У родных. Связь. У бедного казака.Приехали в станицу — уже одинокие торговки, гулко поскрипывая снегом, шли серыми тенями на базар.
Георгий махнул по задворами к себе. Илье можно было пройти только через станицу. Георгий дошел спокойно, у Ильи получилось неладно. Вошел во двор, точно в западню: постучишь, а выйдет казак или офицер. Может-быть, в этом районе целый отряд размещен, во дворах — дневальные. Куда побежишь?
Тут-то ему и пришлось… Уж он и стучал, и к окну подходил, и шапку снимал, и пальто расстегивал не узнают, хоть тресни. Мать не узнает! Вся семья всполошилась — отца дома не было, — старшин брат командует: детишек — к окнам, матери — кочергу, сам — за топор. Высунется из-за двери наполовину, лампа в руке: «Ну, чего тебе нужно?» Мать из себя выходит: «И какого тебе чорта нужно, проваливай, пьяная морда!» (У Ильи же голос хриплый после испанки). Что тут делать? Совсем рассвело. Начал рвать дверь коридорчика, сорвал крючок — и к другой двери: «Мама, это — я»…

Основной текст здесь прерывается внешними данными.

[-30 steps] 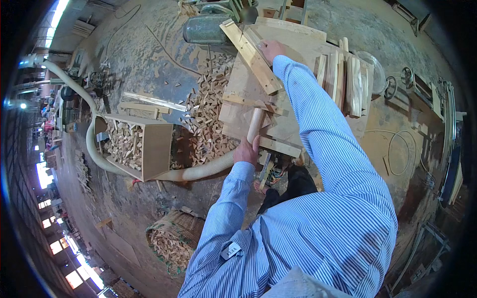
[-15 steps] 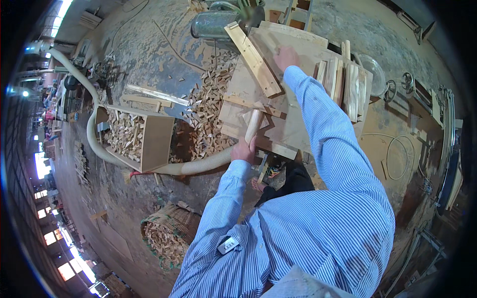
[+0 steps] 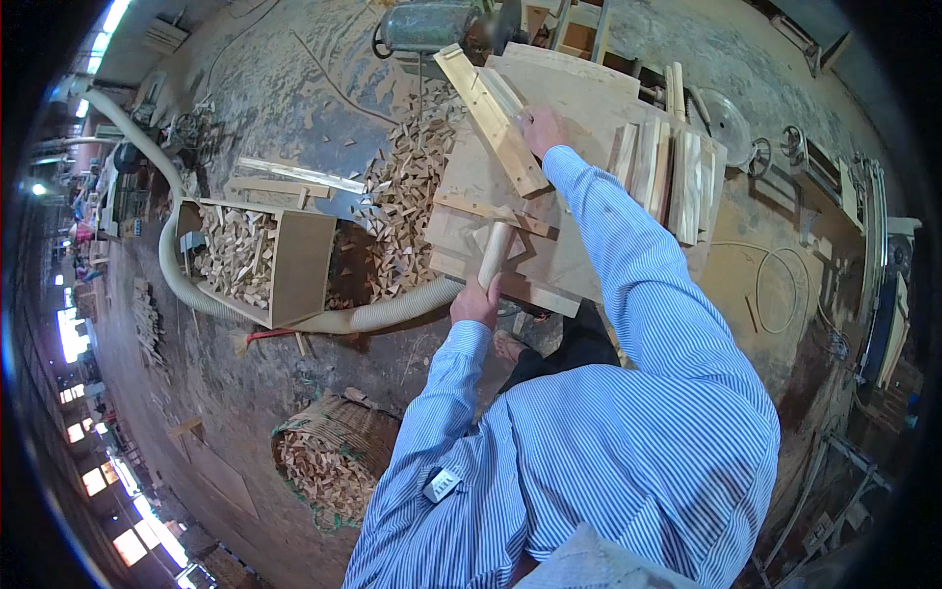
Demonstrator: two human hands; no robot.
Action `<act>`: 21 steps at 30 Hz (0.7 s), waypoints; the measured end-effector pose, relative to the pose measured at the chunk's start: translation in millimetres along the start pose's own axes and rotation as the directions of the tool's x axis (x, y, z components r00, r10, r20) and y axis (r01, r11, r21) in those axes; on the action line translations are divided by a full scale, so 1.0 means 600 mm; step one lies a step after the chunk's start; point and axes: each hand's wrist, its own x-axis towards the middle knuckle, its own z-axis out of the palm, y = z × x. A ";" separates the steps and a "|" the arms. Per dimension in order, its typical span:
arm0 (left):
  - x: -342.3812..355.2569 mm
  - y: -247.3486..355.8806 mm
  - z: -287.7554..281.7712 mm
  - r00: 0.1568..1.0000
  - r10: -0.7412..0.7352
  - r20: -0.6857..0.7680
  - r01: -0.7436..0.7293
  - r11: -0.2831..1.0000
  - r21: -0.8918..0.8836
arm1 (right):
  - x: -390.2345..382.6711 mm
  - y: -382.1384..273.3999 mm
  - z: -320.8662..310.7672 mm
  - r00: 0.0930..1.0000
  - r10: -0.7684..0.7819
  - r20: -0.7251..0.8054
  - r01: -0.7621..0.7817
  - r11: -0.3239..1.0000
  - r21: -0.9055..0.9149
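My left hand (image 3: 475,302) is wrapped round the lower end of a thick round wooden handle (image 3: 496,251). The handle's upper end meets a flat wooden crosspiece (image 3: 463,206) on the worktable (image 3: 589,110). My right hand (image 3: 543,130), farther off, grips the near end of a pale wooden strip (image 3: 502,90). That strip lies along the right side of a thick slanted board (image 3: 491,118). To the right of my right forearm, several cut wooden pieces (image 3: 692,187) lie side by side on the tabletop.
A green motor (image 3: 424,27) stands at the far edge. Triangular offcuts (image 3: 400,187) are heaped left of the table. Beyond them are a wooden box (image 3: 302,267) of offcuts and a ribbed hose (image 3: 392,310). A wicker basket (image 3: 368,432) of scraps sits lower left.
My right hand has moved left, up to the slanted board, bringing the wooden strip against its side. My left hand still holds the handle. The view has shifted slightly.
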 end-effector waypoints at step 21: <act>0.015 0.008 -0.004 1.000 -0.012 0.021 0.012 1.000 -0.026 | 0.111 -0.023 0.030 0.996 -0.091 -0.026 0.092 0.995 0.026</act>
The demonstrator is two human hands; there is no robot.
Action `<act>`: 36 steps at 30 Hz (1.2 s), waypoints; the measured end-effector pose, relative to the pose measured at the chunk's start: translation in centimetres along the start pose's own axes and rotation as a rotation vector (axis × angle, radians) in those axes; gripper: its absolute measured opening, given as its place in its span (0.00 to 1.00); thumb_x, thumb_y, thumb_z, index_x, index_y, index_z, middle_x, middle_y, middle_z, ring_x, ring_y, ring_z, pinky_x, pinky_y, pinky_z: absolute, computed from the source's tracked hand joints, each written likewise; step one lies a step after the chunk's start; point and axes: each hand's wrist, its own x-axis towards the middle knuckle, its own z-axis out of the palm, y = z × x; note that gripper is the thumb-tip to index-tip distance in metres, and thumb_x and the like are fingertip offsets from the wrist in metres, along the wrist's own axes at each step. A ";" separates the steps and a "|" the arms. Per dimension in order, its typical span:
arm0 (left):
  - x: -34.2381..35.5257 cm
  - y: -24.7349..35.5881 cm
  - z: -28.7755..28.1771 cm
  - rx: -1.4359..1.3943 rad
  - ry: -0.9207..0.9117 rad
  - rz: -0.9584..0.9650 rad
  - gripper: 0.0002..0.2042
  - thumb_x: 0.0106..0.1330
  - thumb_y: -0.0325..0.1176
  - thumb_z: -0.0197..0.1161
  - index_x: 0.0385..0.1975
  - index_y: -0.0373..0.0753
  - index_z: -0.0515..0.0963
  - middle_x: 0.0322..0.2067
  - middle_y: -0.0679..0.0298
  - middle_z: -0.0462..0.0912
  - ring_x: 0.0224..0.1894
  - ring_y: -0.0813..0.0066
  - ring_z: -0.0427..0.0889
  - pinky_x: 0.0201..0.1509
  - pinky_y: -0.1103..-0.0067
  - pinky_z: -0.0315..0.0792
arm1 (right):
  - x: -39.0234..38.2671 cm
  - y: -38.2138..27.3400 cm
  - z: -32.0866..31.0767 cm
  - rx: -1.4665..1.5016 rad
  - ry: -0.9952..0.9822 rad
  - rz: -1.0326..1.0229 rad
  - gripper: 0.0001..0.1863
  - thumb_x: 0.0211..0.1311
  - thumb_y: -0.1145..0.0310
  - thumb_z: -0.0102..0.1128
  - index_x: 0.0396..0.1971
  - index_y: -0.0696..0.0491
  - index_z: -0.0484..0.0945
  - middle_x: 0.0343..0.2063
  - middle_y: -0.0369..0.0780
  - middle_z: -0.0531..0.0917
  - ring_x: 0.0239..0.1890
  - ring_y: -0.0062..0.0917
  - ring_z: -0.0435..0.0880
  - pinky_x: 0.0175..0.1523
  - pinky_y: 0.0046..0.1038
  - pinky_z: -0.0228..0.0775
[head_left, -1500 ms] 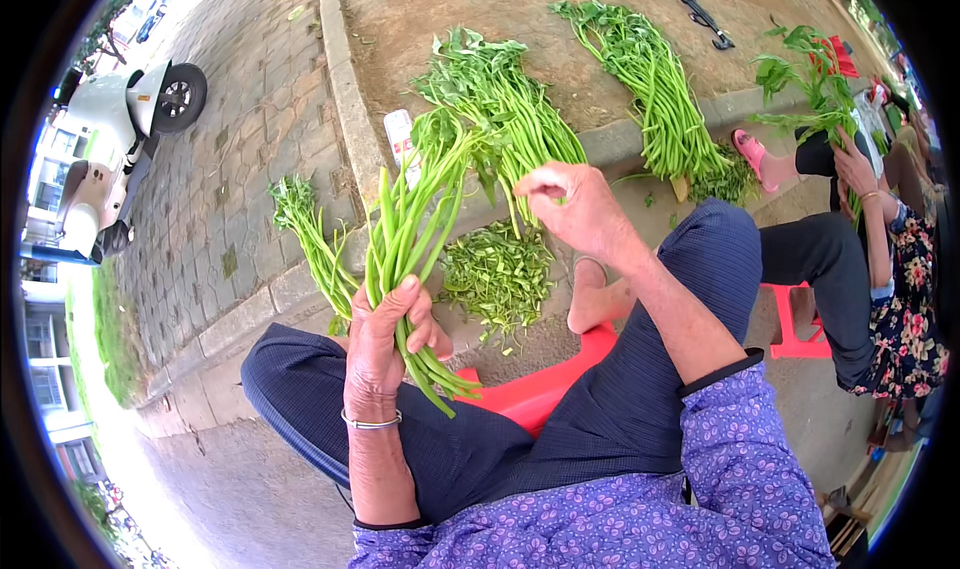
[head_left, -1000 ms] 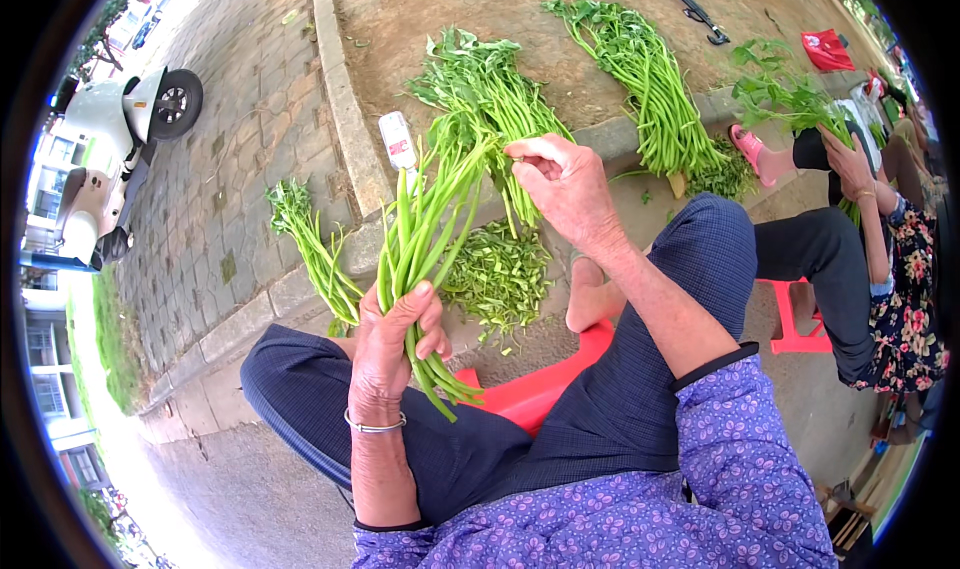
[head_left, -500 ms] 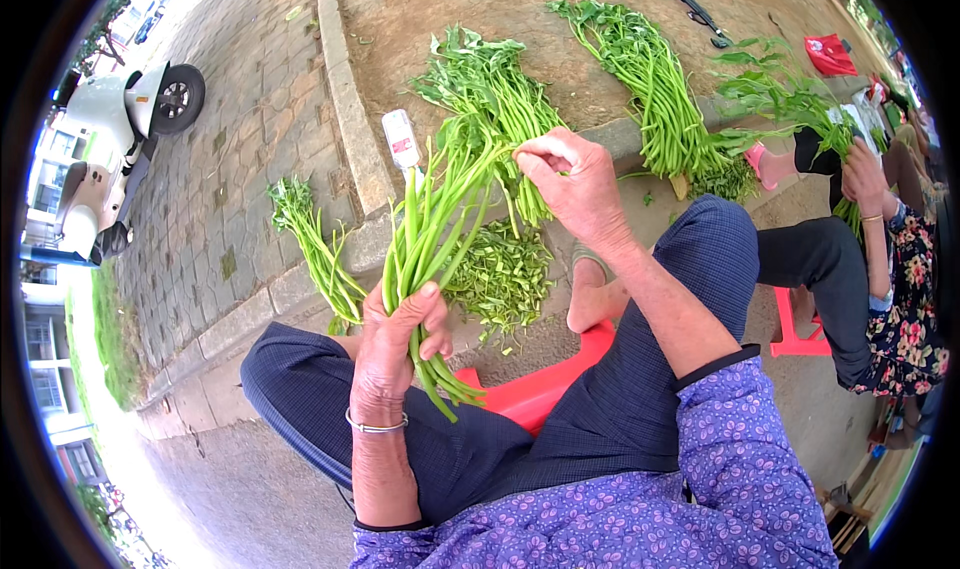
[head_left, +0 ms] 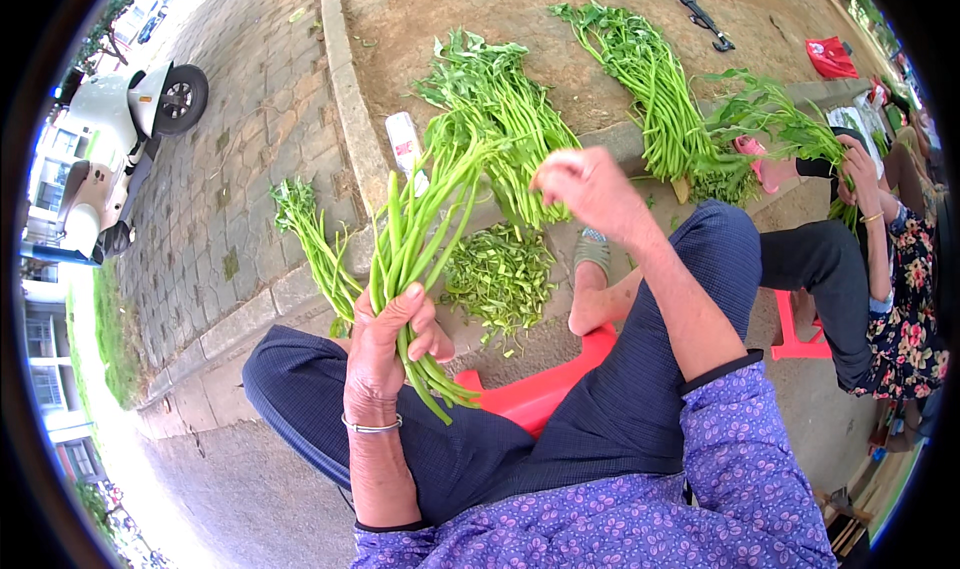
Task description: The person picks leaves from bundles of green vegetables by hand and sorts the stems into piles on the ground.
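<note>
I see my left hand (head_left: 388,337) clamped on bright-green leafy stalks (head_left: 405,244); right hand (head_left: 600,197) apart, grip unclear; red-printed white container (head_left: 403,137) beyond the stalks.

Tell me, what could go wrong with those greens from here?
Some stems could slip from the green bunch, since only the left hand grips it and the ends stick out loosely at both sides. The sandalled foot close beside the pile of cut greens might scatter it if it shifts.
</note>
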 end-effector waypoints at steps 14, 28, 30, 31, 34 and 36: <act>-0.1 -0.1 0.4 0.130 -0.035 -0.022 0.08 0.66 0.29 0.57 0.39 0.32 0.70 0.16 0.67 0.68 0.11 0.82 0.65 0.20 0.78 0.70 | -0.2 -2.0 0.5 -0.027 0.182 -0.320 0.13 0.55 0.79 0.57 0.40 0.55 0.81 0.26 0.32 0.77 0.24 0.11 0.71 0.31 0.17 0.67; -0.1 -0.3 0.7 0.187 -0.068 -0.066 0.09 0.65 0.28 0.59 0.40 0.32 0.70 0.15 0.67 0.67 0.11 0.82 0.64 0.21 0.77 0.70 | 0.4 -1.2 -0.7 -0.216 0.030 -0.481 0.14 0.51 0.83 0.47 0.33 0.56 0.81 0.36 0.35 0.78 0.32 0.17 0.74 0.37 0.22 0.67; 0.0 -0.3 0.6 0.187 -0.068 -0.066 0.09 0.65 0.28 0.59 0.40 0.32 0.70 0.15 0.68 0.67 0.11 0.82 0.64 0.21 0.77 0.70 | 0.6 -1.0 -1.1 -0.143 -0.053 -0.367 0.11 0.52 0.82 0.49 0.32 0.57 0.80 0.34 0.35 0.78 0.32 0.17 0.74 0.38 0.22 0.67; 0.0 -0.3 0.6 0.188 -0.066 -0.065 0.09 0.65 0.28 0.59 0.40 0.32 0.70 0.15 0.68 0.67 0.11 0.82 0.64 0.21 0.77 0.70 | 0.7 -1.0 -1.3 -0.107 -0.096 -0.310 0.10 0.52 0.81 0.50 0.31 0.58 0.80 0.34 0.35 0.78 0.32 0.17 0.74 0.38 0.22 0.68; 0.0 -0.3 0.4 0.188 -0.050 -0.057 0.09 0.65 0.28 0.59 0.40 0.32 0.70 0.14 0.68 0.67 0.11 0.82 0.64 0.20 0.77 0.69 | 0.6 -1.4 -2.0 -0.032 -0.193 -0.123 0.07 0.54 0.78 0.53 0.30 0.59 0.79 0.31 0.34 0.79 0.31 0.16 0.74 0.37 0.22 0.68; 0.0 -0.2 0.4 0.183 -0.044 -0.052 0.09 0.65 0.28 0.59 0.40 0.32 0.70 0.14 0.67 0.67 0.10 0.82 0.64 0.20 0.77 0.69 | 0.2 -2.1 -2.1 0.033 -0.197 -0.080 0.06 0.55 0.75 0.55 0.30 0.60 0.79 0.30 0.33 0.79 0.30 0.15 0.74 0.35 0.21 0.68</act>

Стоит ли о встрече говорить: и слезы, и ласки, и страх…
Не прошло и двух часов — полицейский. Спрашивает Илью, называет его настоящую фамилию, офицерский чин. Все удивились. «Какого?» Это — однофамилец, у них нет такого от роду. Мать шмыгнула в погреб за вином. Брат — пройдоха! — дипломатию развел. Предложил полицейскому присесть отдохнуть.

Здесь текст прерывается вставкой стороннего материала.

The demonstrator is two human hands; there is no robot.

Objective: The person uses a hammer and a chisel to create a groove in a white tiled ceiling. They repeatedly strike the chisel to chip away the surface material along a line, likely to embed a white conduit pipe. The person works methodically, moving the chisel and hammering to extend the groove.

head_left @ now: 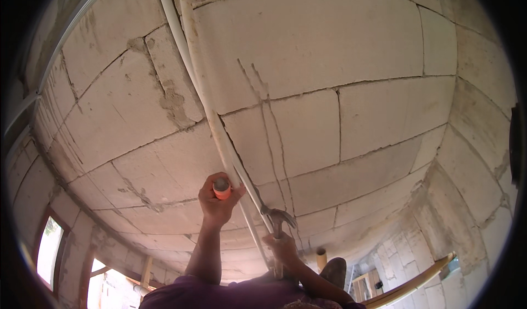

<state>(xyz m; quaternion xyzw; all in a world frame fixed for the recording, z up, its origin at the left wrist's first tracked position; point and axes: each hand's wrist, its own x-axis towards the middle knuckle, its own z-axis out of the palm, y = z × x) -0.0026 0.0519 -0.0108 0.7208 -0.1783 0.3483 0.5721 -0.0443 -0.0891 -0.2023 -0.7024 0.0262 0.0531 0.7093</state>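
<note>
My left hand (218,203) is closed around a short orange cylinder (221,192) with a round grey end, like a tool handle. Its other end is hidden, so I cannot tell its exact kind. The fingertips come up beside a pale pipe (225,149) that runs down the block wall. Lower and to the right, my right hand (282,247) grips a claw hammer (281,217) by its handle, just below the head. The hammer head is up, close to the lower stretch of a second white pipe (178,31), which crosses the first.
The wall (307,34) is of large pale blocks with mortar joints. Two dark parallel cut lines (272,138) run down it right of the pipes. A metal rail (71,26) curves along the left. Window openings (49,248) lie lower left, a curved wooden strip (411,287) lower right.
</note>
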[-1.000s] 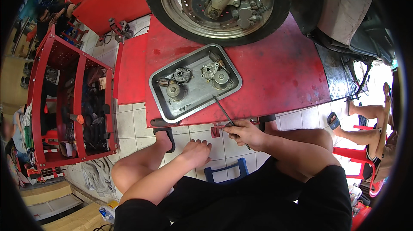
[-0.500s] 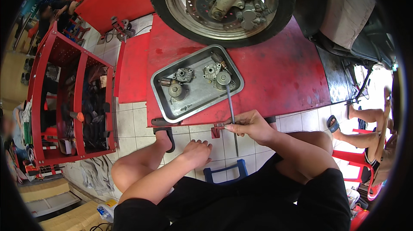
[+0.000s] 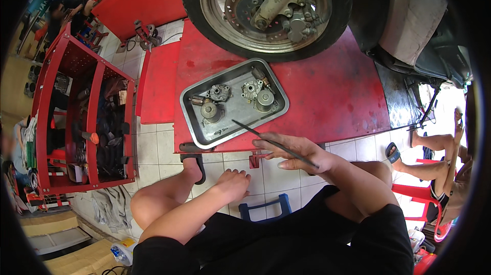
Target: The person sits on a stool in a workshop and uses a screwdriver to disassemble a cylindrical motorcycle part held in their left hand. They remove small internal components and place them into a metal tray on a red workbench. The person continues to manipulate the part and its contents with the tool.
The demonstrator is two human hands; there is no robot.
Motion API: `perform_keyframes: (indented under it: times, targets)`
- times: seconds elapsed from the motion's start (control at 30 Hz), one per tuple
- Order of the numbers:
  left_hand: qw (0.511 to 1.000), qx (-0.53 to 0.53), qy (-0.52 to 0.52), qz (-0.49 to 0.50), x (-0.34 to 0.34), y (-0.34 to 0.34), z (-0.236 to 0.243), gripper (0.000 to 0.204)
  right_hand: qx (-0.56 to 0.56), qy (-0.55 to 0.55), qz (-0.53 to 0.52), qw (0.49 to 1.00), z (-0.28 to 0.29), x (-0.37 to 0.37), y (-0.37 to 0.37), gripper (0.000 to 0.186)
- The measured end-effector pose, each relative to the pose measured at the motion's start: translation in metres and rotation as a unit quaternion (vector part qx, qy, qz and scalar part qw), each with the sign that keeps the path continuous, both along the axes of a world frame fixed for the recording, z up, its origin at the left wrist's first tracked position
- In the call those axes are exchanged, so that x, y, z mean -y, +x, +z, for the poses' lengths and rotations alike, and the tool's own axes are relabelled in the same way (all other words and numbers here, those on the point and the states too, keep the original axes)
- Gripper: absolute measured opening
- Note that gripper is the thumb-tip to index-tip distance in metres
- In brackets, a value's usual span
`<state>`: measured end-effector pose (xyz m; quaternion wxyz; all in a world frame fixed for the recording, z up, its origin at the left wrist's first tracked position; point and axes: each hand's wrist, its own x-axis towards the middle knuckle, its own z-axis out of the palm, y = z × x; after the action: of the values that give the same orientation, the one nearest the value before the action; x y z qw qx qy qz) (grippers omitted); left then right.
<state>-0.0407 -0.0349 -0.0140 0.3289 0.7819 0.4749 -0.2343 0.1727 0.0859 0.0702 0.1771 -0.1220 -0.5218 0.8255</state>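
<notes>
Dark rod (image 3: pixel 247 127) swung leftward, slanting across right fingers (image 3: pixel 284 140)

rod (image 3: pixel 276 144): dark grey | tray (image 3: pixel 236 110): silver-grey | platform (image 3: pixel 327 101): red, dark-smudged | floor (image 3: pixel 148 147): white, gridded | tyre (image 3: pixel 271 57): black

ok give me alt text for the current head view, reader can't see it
A person's right hand holds a thin dark rod, its tip appearing over a metal tray of two metal assemblies. The tray sits on a red platform, a motorbike wheel beyond it; the left hand is loosely curled, nothing visible in it.
</notes>
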Motion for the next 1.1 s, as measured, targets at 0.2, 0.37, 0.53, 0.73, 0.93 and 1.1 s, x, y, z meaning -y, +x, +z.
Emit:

Накачали его до одури — и побрел он прямо домой, спать: куда ему там на службу — выгонят. А Илья сидел в соседней комнате, писал. Недоразумение: если бы узнали о приезде, наверное квартал бы оцепили.
Вечером, воровски озираясь, прошмыгнул в калитку сгорбившийся человек с поднятым воротником пальто в нахлобученной шапке.
Нерешительно вошел в дом, спросил брата Ильи. Тот молчаливо проводил его к Илье в угловую комнату:
— Узнаешь? — и присел к столу.
Тот снял шапку, сконфуженно вскинул глаза на Илью, болезненно улыбнулся:
— Как не узнать?.. Вы какими же судьбами к нам?
— Да ты что робеешь? — весело вскочил Илья. — Садись к столу да снимай пальто. Весной вместе в дружине были, а теперь: «вы». — Илья взял из его рук пальто и шапку я сложил их на корзину в углу. — Хочешь вина? Закусывай. Выпей для смелости. Чем это тебя пришибло? Помнишь, в зимовную за кобчиками ходили ребятишками? Тогда ты на самые верхние ветви залазил, не боялся. Ты птенца достаешь, а над головой старые кобцы кружат, норовят долбануть тебя. Сорвался — и всмятку расшибся. Тогда ближе смерть была, а теперь ведь, ты — громобой, побывавший на германском фронте… Выпьем еще по одной, за смелых, за гордых… От этого пьян не будешь: вино легкое — квасок. А ведь я-то в детстве труслив был: меня, бывало, брат топил; захватит за ногу, как овцу, и тащит вглубь, а я воду хлебаю. Это он меня за то, что я далеко от берега не плавал. Помнишь, братень? Теперь я под штыком умею смеяться, а вы в закромах прячетесь. Я не к тому говорю, чтобы обидеть вас, но вам нужно встряхнуться. К чему дорожить трусливой кожей? По-моему: или добиться своего, быть независимым, гордым — или погибнуть. Да, наконец, безоружных, трусливых все бьют, а смелый сам бьет. Взять нашу станицу. Кто с отрядами ушел — жив. Кто остался — или за бойней в навозе гниет, или в погребах прячется, а такие, как вы, до которых очередь еще не дошла, живете — и заживо гниете. От вас завтрашним трупом несет. Так зачем же ждать своей очереди? Не лучше ли поменяться ролями? А ведь бить куда веселей. Эх, да и весело же, когда чувствуешь себя бойцом! Да еще каким бойцом! За новый мир, в котором не будет нищеты и рабства!